YOUR ASSIGNMENT ▸
Only an exact repetition of the entries counts as an answer.

TASK INPUT ▸
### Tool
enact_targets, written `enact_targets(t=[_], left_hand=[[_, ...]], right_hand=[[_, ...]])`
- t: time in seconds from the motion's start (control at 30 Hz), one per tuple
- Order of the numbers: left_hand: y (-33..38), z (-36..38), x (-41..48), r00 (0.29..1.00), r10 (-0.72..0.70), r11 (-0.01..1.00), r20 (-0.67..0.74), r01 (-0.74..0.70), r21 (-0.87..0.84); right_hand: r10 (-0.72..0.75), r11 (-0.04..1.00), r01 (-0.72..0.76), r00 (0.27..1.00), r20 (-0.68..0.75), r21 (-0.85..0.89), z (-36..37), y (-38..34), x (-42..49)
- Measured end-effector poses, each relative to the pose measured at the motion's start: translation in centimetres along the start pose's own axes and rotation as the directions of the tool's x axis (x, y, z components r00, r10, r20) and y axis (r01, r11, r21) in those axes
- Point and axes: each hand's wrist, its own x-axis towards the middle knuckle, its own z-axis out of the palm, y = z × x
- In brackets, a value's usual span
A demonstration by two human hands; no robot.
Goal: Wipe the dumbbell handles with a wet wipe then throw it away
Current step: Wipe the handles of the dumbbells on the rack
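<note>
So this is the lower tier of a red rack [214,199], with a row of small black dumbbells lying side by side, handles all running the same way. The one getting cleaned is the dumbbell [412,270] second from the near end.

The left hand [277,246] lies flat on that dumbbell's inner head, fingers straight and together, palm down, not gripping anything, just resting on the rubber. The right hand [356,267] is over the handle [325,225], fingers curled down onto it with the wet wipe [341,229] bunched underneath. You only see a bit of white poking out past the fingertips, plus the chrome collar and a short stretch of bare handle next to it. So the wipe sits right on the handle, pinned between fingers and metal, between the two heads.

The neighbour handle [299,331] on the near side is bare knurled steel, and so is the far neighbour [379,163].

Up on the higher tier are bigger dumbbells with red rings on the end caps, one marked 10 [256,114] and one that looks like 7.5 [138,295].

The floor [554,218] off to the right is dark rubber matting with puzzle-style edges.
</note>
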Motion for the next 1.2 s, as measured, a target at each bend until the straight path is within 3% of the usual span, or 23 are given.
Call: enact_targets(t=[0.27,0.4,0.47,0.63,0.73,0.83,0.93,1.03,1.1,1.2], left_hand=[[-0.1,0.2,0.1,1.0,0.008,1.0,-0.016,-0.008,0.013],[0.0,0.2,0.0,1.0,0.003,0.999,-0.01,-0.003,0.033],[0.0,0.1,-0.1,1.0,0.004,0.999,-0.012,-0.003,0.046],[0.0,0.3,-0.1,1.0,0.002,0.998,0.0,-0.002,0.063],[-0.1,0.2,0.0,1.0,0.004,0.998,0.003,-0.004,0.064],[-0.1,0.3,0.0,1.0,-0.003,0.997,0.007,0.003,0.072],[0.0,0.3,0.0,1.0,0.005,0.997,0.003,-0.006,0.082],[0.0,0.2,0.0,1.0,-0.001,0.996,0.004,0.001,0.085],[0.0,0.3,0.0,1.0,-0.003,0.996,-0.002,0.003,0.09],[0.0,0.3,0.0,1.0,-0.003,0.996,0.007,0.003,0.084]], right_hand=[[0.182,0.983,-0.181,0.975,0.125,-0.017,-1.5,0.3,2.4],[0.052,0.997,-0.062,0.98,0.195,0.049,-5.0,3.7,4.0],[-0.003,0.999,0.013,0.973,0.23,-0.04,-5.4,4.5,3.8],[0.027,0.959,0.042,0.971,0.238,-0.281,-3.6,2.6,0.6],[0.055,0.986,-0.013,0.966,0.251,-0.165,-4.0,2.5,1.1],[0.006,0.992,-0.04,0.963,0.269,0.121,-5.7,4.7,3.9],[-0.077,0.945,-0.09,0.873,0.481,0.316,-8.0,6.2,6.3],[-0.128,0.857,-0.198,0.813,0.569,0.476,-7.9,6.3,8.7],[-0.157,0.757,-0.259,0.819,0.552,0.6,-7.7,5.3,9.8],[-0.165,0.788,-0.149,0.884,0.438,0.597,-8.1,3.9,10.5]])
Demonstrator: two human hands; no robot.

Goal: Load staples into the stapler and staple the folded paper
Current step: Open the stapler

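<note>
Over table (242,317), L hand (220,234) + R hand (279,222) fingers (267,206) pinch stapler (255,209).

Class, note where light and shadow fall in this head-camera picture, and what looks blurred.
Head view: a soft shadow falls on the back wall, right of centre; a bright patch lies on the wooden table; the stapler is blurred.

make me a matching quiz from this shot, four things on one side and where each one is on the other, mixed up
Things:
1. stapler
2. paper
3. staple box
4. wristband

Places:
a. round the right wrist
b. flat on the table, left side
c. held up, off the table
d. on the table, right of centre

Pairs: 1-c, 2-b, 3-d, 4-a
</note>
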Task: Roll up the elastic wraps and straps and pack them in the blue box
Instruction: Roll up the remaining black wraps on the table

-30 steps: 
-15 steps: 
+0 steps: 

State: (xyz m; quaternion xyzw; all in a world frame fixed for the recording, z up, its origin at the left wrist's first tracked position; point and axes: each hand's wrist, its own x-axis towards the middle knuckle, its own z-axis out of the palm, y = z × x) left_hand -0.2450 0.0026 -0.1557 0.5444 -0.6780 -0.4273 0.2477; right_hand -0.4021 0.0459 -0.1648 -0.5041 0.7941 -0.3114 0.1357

YOUR RESPONSE ▸
### Tool
enact_targets, written `enact_targets(t=[_], left_hand=[[_, ...]], right_hand=[[_, ...]])`
- t: time in seconds from the motion's start (control at 30 Hz), one per tuple
- Order of the numbers: left_hand: y (-33..38), z (-36..38), x (-41..48), r00 (0.29..1.00), r10 (-0.72..0.70), r11 (-0.01..1.00), r20 (-0.67..0.74), r01 (-0.74..0.70), r21 (-0.87..0.84); right_hand: r10 (-0.72..0.75), r11 (-0.04..1.00), r01 (-0.72..0.76), r00 (0.27..1.00), r20 (-0.68..0.75), r21 (-0.85..0.89), z (-36..37), y (-38..34), x (-42..49)
- Measured end-effector poses, each relative to the pose measured at the motion's start: translation in centimetres along the start pose's own axes and rotation as the directions of the tool's x axis (x, y, z components r00, r10, r20) and y axis (r01, r11, r21) in those axes
- Point and axes: each hand's wrist, its own x-axis towards the middle knuckle, its own z-axis out of the palm, y = z × x
- In brackets, a value's usual span
A demonstration by two human hands; no robot.
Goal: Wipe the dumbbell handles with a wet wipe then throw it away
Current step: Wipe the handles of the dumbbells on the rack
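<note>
So this is the lower tier of a red rack [214,199], with a row of small black dumbbells lying side by side, handles all running the same way. The one getting cleaned is the dumbbell [412,270] second from the near end.

The left hand [277,246] lies flat on that dumbbell's inner head, fingers straight and together, palm down, not gripping anything, just resting on the rubber. The right hand [356,267] is over the handle [325,225], fingers curled down onto it with the wet wipe [341,229] bunched underneath. You only see a bit of white poking out past the fingertips, plus the chrome collar and a short stretch of bare handle next to it. So the wipe sits right on the handle, pinned between fingers and metal, between the two heads.

The neighbour handle [299,331] on the near side is bare knurled steel, and so is the far neighbour [379,163].

Up on the higher tier are bigger dumbbells with red rings on the end caps, one marked 10 [256,114] and one that looks like 7.5 [138,295].

The floor [554,218] off to the right is dark rubber matting with puzzle-style edges.
</note>
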Motion for the next 1.2 s, as measured, a target at each bend until the straight path is within 3% of the usual span, or 23 are given.
Call: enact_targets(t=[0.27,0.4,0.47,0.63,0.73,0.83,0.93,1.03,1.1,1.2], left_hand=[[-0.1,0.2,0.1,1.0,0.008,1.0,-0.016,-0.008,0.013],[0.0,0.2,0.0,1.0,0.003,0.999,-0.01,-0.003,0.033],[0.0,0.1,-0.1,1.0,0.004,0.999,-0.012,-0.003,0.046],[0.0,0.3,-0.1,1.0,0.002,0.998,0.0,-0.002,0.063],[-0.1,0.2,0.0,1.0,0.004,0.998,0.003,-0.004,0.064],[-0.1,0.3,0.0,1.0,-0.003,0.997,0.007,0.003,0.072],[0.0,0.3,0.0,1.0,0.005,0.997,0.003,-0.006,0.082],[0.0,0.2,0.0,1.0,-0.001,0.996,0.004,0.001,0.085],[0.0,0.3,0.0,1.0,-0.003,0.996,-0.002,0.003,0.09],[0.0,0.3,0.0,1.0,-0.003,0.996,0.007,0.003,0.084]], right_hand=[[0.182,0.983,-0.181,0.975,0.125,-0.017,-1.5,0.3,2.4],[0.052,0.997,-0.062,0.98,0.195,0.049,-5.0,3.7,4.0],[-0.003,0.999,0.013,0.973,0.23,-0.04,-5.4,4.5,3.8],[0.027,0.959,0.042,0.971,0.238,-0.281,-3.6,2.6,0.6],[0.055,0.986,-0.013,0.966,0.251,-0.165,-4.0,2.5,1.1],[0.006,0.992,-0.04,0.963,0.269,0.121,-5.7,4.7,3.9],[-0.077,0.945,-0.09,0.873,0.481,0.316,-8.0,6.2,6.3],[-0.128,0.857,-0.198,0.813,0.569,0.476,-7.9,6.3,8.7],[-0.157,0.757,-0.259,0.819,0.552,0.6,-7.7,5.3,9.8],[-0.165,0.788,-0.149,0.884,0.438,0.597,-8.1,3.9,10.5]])
Demonstrator: two human hands; no robot.

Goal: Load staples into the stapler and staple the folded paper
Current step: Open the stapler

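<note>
Over table (242,317), L hand (220,234) + R hand (279,222) fingers (267,206) pinch stapler (255,209).

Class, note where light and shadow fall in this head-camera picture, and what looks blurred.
Head view: a soft shadow falls on the back wall, right of centre; a bright patch lies on the wooden table; the stapler is blurred.

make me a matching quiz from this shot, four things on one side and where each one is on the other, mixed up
Things:
1. stapler
2. paper
3. staple box
4. wristband

Places:
a. round the right wrist
b. flat on the table, left side
c. held up, off the table
d. on the table, right of centre

Pairs: 1-c, 2-b, 3-d, 4-a
</note>
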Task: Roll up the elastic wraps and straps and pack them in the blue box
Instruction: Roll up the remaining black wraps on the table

-30 steps: 
-15 steps: 
+0 steps: 

State: (xyz m; quaternion xyzw; all in a world frame fixed for the recording, z up, its origin at the left wrist's first tracked position; point and axes: each hand's wrist, its own x-axis towards the middle knuckle, its own z-axis out of the palm, y = z × x) left_hand -0.2450 0.0026 -0.1557 0.5444 -0.6780 -0.4273 0.2477; right_hand -0.4021 0.0459 -0.1648 -0.5041 0.7941 -0.3114 0.1357

Nothing else remains for this exercise.